Cas pratique : Naolib, validé sur le terrain en quelques heures
Jujotte accompagne la refonte UX/UI de Naolib, la plateforme de mobilité nantaise. En avril 2026, l'enjeu : valider la clarté d'une nouvelle arborescence de menu avant de partir en développement. On a sorti le kit Guerilla — deux demi-journées, 25 personnes interrogées dans la rue.
Le terrain a vite parlé : plusieurs intitulés du nouveau menu étaient trop techniques pour le grand public. Les usagers butaient sur les mots, sans savoir ce qu'ils allaient trouver derrière — un décalage net entre le vocabulaire métier et le langage réel des utilisateurs.
➡️ Le chantier identifié, avant le moindre développement : un vrai travail de simplification et de clarté des libellés, calqués sur les mots des utilisateurs (par exemple « Se garer dans la rue » plutôt que « Stationnement voirie »).
Votre plan d'action pour démarrer
- [ ] Préparez avec ce que vous avez déjà.

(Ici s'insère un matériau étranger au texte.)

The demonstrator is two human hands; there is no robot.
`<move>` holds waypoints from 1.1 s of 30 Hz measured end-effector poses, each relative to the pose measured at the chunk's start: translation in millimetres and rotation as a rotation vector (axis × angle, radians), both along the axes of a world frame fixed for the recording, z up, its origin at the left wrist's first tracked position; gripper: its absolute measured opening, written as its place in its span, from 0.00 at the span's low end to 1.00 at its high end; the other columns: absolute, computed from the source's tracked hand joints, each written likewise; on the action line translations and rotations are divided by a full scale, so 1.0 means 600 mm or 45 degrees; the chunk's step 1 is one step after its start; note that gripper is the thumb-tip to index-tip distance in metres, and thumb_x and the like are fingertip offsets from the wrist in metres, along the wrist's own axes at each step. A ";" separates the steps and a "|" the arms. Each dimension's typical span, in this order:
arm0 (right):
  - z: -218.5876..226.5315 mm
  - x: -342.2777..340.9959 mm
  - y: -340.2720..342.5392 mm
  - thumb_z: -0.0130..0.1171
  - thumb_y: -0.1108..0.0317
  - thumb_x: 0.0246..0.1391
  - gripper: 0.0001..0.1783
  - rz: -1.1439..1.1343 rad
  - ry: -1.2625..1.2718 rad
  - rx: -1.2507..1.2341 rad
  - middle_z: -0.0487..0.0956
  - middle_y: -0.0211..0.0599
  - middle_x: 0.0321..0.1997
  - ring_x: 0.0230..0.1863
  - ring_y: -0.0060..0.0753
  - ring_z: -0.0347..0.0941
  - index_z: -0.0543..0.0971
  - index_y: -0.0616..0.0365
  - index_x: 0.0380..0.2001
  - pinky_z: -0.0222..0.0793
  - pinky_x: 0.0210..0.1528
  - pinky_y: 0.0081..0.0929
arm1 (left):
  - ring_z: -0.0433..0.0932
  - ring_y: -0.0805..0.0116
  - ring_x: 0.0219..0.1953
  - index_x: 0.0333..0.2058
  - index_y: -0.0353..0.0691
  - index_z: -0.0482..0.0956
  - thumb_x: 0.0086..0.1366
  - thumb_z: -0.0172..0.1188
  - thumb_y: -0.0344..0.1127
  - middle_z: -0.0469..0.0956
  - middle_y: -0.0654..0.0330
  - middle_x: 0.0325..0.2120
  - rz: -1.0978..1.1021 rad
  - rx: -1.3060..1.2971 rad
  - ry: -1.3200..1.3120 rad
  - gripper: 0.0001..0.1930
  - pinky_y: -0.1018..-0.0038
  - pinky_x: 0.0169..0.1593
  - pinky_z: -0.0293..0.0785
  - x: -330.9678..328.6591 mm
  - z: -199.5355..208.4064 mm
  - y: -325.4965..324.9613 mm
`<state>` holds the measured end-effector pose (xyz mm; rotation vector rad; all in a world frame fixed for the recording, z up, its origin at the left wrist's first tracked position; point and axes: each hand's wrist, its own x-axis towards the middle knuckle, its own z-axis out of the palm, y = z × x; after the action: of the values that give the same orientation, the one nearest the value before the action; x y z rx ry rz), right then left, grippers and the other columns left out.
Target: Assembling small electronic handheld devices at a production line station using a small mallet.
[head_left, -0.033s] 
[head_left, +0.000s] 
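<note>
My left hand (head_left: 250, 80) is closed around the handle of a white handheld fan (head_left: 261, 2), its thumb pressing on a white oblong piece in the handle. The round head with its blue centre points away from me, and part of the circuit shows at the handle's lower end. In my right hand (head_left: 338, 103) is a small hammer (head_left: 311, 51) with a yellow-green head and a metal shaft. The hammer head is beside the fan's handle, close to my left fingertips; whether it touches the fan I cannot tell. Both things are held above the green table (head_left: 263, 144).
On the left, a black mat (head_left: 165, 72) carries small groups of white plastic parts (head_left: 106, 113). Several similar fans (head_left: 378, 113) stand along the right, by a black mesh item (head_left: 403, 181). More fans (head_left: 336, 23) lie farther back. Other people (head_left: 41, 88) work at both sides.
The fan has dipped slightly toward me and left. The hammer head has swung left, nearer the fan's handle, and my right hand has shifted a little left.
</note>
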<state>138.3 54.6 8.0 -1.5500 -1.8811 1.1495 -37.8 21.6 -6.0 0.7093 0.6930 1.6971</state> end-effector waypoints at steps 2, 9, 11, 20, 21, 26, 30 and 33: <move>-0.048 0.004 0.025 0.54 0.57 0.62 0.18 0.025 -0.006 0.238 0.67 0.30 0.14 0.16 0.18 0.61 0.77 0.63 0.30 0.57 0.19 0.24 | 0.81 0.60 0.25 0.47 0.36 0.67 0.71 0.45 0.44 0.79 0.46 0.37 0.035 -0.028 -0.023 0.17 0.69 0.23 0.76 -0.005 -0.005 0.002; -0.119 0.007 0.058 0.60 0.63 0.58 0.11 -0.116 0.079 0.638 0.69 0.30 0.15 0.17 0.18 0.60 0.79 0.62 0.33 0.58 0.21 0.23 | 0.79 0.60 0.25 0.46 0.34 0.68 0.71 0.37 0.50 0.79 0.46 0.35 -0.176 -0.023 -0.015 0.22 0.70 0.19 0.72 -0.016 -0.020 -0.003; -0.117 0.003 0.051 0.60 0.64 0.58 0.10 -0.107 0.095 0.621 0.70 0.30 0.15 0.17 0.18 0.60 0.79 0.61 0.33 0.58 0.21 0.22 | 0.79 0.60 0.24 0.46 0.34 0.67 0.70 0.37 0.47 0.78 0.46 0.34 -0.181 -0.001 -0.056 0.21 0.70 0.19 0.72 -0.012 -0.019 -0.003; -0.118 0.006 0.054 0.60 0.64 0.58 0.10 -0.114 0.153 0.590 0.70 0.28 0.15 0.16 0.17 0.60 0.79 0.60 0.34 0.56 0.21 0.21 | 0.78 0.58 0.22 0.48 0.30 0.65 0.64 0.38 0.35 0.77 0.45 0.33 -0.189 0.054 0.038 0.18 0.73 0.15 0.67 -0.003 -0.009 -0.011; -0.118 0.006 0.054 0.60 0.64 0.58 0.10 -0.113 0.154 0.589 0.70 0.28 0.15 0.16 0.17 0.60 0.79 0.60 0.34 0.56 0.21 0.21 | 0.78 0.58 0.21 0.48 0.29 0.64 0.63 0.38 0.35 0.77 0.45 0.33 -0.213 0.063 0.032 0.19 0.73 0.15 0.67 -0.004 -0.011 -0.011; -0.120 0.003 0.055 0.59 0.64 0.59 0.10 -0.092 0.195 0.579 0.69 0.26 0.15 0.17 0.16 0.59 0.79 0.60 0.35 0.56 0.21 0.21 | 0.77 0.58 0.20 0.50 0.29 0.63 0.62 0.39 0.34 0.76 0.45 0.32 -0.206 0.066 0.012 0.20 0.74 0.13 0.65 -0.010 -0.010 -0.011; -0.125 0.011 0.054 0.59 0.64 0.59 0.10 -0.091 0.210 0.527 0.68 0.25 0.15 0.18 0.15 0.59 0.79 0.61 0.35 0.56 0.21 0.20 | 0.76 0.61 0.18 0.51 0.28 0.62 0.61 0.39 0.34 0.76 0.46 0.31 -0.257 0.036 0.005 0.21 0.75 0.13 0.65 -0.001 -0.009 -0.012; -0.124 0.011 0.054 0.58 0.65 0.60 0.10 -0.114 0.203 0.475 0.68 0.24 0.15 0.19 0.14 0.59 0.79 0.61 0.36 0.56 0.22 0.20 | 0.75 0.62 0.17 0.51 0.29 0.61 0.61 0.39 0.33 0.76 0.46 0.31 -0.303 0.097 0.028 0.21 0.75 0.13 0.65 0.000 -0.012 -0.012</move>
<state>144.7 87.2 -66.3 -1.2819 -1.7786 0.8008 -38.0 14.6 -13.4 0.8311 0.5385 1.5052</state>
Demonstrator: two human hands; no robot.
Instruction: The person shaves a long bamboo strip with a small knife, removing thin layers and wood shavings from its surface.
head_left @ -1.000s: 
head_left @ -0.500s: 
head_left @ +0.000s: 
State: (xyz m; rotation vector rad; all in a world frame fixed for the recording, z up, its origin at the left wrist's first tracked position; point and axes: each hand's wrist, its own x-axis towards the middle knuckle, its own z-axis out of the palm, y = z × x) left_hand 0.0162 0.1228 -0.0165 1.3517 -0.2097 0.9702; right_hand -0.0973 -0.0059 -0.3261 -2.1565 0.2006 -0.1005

Audit et data : rapide, peu couteux, et ça oriente vos tests.
- [ ] Choisissez le bon format. Du Guerilla (terrain, flash) pour valider un comportement ; du face-à-face (5 à 6 personnes) pour creuser le « pourquoi ».
- [ ] Recrutez sans biais. Des profils externes, et — si possible — pas d'incitation financière. Fuyez collègues et proches.
- [ ] Consignez et priorisez. Notez chaque friction à la volée et classez-la par criticité pour vos prochaines optimisations.
En conclusion
Mener des tests à moindre coût n'est pas une démarche au rabais. C'est une approche pragmatique et agile qui confronte le produit à la réalité le plus tôt possible — et le test quali en est la porte d'entrée idéale : peu de moyens, beaucoup d'apprentissages, et un risque financier de développement drastiquement réduit.